Q: What is the importance of finding out whether the El Gigante crops were fully—as opposed to partially—domesticated?

Kistler: Domestication is a complicated process. We’ve seen evidence for people using maize about 9,000 years ago, but it takes quite a while before we see the kind of robust remains like the ones at El Gigante.

Recently, two genomes were published from maize dated around 5,000 years ago in Mexico that still contained a lot of genetic material from teosinte, maize’s wild ancestor. That raises a lot of questions about the diffusion of maize out of Mexico, where it was first domesticated, and exactly when it became reproductively isolated and escaped the influence of teosinte. Although we haven’t yet looked at the El Gigante genome sequences to test for input from teosinte, the large domesticated remains at El Gigante can help shape our understanding of these early processes.

Q: What makes El Gigante rock shelter ideal to explore ancient maize crops?

Kistler: El Gigante is an ideal place to explore ancient maize crops for a couple of reasons: first, the preservation is outstanding. There are thousands of plant remains that provide a detailed look at how people were using both wild and domestic species through time. Second, the site was occupied in several periods for a very long time, allowing us to test ideas about how plant species and whole foodways changed over an extended period.

Q: What methods and technology did the team use to gather the findings?

Kennett: We established the chronology of the ancient maize by directly radiocarbon dating the identified plant remains via high precision accelerator mass spectrometry.
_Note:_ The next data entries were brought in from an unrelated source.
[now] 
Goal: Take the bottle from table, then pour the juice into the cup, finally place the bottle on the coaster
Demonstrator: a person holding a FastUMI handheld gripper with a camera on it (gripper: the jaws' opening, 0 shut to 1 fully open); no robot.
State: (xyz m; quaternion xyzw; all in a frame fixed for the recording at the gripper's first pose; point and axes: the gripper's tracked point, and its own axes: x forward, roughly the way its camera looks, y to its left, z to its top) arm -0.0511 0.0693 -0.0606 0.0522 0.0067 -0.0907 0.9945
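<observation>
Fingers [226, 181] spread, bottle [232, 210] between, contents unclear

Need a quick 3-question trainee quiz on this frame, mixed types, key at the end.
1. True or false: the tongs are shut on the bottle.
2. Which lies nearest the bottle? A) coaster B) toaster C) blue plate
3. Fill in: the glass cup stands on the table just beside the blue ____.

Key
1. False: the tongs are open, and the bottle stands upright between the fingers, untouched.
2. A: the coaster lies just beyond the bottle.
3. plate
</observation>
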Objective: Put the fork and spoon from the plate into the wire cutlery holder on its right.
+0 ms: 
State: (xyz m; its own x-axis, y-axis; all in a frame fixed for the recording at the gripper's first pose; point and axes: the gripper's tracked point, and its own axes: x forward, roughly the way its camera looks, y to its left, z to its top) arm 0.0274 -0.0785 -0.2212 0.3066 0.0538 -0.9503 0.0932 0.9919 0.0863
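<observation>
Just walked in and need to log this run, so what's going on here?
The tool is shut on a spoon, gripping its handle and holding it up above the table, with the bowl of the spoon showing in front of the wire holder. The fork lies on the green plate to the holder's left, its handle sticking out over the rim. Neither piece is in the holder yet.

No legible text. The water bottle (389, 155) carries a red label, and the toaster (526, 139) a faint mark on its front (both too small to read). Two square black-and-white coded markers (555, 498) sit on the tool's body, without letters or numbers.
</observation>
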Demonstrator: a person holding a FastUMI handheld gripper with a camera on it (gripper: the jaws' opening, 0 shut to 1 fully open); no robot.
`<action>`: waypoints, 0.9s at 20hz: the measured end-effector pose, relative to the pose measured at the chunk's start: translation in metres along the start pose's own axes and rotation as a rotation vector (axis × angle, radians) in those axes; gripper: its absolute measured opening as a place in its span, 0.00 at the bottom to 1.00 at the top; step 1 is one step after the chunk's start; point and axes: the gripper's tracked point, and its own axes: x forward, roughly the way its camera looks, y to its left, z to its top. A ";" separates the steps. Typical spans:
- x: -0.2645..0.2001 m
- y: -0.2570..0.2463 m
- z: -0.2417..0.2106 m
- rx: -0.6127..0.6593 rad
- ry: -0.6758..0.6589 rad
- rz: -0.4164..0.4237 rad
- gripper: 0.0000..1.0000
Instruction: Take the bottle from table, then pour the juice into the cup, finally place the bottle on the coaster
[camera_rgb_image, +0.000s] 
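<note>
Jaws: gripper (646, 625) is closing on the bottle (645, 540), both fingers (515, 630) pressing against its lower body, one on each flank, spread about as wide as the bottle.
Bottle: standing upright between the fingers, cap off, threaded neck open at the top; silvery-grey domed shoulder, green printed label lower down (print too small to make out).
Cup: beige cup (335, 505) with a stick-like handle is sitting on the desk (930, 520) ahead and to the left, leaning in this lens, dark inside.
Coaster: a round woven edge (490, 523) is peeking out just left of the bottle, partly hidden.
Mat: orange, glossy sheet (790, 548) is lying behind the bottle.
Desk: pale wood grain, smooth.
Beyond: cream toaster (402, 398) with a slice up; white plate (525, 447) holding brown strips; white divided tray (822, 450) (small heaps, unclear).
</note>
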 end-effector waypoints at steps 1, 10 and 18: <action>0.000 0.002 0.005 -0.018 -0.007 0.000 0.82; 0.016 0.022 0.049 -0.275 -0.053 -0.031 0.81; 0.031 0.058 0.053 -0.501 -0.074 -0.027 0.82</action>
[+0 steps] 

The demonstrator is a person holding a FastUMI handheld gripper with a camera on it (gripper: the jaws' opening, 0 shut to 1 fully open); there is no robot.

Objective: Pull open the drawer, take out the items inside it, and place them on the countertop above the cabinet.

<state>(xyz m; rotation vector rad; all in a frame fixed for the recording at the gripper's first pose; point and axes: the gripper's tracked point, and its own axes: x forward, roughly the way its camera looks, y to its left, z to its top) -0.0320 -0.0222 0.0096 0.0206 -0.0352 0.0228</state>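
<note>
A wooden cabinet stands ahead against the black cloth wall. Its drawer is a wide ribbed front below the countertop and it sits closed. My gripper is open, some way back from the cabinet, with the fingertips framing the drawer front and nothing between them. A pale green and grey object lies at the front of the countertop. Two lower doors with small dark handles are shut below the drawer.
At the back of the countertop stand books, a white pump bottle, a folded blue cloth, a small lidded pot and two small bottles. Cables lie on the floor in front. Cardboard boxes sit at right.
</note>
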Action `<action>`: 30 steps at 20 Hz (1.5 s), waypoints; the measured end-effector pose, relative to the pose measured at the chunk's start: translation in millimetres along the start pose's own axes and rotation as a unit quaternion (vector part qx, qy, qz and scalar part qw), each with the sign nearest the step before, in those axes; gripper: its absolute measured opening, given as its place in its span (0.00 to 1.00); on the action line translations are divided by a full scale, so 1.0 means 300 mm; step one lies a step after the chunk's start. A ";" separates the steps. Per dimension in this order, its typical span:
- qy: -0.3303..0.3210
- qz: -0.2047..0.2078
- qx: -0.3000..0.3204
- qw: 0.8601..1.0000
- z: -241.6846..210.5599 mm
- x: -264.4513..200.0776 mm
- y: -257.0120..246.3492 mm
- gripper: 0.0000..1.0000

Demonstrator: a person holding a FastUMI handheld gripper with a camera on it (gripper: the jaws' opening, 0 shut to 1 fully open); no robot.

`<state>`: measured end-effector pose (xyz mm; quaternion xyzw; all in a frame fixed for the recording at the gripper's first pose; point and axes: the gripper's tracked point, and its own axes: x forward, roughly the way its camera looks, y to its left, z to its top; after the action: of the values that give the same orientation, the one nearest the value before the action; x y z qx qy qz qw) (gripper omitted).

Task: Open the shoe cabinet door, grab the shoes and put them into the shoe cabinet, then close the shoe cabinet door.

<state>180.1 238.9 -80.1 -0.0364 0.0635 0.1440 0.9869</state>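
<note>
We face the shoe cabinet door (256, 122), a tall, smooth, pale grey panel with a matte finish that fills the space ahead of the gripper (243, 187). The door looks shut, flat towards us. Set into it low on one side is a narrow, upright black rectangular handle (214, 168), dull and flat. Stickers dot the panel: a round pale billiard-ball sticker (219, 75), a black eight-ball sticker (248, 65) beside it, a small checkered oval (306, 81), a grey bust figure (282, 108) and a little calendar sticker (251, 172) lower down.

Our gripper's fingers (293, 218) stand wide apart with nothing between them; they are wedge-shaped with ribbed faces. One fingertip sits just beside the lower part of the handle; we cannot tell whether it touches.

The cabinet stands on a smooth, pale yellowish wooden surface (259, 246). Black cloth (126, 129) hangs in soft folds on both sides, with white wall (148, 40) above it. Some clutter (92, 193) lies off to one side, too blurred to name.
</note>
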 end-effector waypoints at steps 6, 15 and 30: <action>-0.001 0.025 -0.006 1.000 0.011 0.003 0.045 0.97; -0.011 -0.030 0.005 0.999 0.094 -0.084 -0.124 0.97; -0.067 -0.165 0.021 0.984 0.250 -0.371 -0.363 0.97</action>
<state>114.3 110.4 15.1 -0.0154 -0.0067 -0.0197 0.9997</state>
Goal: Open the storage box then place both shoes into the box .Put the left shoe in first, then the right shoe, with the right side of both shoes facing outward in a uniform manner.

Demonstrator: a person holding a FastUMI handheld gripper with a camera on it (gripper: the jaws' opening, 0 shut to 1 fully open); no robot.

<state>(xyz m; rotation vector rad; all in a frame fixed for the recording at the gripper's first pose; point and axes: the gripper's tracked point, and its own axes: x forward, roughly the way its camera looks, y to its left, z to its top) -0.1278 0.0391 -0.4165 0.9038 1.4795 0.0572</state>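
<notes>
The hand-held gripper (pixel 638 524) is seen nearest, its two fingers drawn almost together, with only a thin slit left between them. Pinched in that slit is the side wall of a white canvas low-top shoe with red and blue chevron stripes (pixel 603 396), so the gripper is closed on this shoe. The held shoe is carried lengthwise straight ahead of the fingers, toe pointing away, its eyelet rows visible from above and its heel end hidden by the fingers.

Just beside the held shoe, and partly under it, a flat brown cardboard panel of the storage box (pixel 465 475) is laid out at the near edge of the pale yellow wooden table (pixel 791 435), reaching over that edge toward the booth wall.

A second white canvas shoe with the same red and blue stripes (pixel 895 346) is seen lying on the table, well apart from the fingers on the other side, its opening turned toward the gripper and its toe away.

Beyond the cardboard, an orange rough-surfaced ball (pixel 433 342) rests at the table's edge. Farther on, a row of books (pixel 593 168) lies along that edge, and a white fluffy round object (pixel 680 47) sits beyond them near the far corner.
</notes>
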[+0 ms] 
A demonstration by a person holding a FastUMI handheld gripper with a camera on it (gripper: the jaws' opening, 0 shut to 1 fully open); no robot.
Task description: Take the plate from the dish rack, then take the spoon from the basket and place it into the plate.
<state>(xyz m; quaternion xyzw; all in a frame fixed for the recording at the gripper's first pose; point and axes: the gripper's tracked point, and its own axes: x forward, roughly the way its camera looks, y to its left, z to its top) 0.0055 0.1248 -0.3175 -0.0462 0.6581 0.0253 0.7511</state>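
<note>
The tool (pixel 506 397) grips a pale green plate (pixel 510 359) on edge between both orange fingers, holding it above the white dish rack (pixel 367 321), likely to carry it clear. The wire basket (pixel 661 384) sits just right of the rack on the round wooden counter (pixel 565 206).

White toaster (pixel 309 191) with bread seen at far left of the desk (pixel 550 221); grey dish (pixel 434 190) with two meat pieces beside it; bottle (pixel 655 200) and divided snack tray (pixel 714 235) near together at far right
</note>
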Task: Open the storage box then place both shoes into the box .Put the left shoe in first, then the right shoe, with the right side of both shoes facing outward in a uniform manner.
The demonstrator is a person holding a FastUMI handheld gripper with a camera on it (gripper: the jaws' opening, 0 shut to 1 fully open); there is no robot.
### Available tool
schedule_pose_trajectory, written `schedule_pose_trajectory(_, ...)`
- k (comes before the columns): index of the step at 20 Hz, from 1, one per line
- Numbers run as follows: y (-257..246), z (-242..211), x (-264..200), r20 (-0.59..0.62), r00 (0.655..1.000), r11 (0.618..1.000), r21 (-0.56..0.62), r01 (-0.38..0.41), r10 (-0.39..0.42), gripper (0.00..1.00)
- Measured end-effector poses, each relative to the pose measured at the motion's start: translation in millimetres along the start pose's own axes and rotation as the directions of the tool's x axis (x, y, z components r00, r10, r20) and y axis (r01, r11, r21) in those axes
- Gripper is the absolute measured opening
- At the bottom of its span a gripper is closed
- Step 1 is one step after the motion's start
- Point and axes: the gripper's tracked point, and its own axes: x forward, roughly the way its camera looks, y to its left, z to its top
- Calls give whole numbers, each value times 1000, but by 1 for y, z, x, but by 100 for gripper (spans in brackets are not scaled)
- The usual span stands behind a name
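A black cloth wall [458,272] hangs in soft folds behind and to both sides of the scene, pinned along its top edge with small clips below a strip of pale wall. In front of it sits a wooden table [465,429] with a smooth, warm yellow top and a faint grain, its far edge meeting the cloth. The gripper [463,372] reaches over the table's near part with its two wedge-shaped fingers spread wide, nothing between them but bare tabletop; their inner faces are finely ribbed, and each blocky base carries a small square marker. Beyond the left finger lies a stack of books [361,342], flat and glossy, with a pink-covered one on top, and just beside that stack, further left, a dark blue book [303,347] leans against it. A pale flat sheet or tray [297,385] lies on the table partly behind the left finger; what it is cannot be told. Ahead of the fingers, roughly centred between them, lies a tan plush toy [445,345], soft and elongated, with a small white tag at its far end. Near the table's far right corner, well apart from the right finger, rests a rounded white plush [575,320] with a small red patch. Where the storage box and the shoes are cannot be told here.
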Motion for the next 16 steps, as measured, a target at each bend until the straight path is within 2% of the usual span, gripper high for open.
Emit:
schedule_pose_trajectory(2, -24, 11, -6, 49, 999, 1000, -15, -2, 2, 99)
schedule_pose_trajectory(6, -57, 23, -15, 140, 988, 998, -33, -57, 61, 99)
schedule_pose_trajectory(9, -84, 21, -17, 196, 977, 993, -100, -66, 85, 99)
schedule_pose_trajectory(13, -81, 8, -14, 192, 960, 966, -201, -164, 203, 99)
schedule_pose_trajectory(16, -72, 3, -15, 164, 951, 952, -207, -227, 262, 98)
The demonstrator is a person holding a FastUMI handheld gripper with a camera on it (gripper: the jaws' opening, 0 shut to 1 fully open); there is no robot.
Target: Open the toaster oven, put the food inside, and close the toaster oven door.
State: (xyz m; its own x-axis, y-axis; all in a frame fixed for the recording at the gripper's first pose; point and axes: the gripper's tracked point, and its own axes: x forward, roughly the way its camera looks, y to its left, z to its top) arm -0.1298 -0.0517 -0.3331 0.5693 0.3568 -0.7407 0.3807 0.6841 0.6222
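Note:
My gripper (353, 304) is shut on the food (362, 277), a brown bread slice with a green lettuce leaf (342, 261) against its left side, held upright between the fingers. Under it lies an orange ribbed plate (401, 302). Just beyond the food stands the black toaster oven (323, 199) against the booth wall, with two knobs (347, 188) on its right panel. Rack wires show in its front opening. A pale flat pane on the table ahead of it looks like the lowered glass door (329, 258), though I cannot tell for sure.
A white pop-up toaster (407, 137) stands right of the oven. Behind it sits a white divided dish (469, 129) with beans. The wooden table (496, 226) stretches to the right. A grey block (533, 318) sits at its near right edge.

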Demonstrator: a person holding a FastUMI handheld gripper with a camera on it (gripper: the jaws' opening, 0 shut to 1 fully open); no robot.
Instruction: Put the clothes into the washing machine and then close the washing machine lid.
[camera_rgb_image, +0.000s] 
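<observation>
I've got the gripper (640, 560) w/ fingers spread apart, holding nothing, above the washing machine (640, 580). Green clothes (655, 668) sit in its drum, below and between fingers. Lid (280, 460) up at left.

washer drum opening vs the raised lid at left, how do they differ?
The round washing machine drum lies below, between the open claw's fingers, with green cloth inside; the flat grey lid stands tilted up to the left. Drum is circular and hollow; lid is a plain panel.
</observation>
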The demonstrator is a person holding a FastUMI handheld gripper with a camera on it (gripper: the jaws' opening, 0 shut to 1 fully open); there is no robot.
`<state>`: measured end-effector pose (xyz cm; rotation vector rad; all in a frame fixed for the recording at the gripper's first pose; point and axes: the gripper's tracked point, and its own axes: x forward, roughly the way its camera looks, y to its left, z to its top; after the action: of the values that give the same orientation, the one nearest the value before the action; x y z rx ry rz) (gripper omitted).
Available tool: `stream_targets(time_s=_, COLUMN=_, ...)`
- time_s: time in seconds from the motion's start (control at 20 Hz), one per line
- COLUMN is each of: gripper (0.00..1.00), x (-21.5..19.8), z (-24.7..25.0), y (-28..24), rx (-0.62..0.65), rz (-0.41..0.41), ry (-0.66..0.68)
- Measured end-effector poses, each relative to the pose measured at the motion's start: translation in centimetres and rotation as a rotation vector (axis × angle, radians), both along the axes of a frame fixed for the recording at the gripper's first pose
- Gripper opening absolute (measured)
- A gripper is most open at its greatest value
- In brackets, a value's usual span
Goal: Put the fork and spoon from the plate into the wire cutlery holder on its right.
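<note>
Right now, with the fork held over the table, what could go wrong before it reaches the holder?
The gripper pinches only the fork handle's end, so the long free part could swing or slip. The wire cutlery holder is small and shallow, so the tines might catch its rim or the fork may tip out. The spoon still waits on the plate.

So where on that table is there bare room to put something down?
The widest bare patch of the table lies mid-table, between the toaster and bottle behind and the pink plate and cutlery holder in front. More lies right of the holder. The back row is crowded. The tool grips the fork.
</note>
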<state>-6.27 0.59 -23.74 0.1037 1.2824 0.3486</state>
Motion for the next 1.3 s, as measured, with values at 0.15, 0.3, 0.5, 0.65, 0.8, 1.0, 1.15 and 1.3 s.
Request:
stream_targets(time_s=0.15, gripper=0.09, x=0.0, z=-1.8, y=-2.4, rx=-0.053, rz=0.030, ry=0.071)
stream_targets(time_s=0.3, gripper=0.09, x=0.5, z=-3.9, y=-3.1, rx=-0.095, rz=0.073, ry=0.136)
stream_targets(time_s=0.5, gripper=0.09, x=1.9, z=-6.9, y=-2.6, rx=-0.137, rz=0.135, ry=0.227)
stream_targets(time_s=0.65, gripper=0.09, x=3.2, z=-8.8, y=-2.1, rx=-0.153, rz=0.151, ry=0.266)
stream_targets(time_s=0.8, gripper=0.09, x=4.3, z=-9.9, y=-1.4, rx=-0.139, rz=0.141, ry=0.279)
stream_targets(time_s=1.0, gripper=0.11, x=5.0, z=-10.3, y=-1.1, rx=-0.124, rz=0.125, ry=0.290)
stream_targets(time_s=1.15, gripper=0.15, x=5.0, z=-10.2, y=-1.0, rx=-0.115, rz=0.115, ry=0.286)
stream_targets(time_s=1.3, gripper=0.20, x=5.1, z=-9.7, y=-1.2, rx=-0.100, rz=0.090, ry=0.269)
Within this context, we studied the morphological characteristics of 37 maize cobs and then directly dated them to confirm their age.

Kistler: As a next step, we are examining DNA from El Gigante maize cobs to learn more about domestication and adaptation through time.

Q: How did the team come to find the El Gigante rock shelter site?

Hirth: I was directing an archaeological project for the Honduran government in the 1980s when the Honduran Institute of History and Anthropology (IHAH) received a report of looting in the El Gigante rock shelter. George Hasemann, a co-director on my project, went to investigate and discovered the site. He started active research that led to initial testing in 1994, and eventually excavations in 2000-2001.